> What to do: Please return the lines below verbatim, beginning at the one that has "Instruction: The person" and stopping after the one that has "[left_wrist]", and add no other lines.

> Supplied material:
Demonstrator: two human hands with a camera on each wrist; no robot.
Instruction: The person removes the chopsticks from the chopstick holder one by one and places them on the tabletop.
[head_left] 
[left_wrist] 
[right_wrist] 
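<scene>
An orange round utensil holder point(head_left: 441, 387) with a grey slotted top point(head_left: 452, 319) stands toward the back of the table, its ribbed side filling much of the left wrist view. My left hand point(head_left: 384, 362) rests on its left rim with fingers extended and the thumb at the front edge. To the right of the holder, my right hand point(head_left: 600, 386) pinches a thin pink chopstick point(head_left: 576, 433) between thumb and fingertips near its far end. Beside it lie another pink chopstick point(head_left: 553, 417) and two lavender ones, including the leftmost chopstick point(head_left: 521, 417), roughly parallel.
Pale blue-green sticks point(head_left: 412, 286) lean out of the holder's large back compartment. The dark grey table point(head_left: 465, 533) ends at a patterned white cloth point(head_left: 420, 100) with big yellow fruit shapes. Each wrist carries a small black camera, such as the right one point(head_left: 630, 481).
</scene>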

> Result of the exercise:
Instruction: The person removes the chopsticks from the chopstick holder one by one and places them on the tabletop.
[head_left] 
[left_wrist] 

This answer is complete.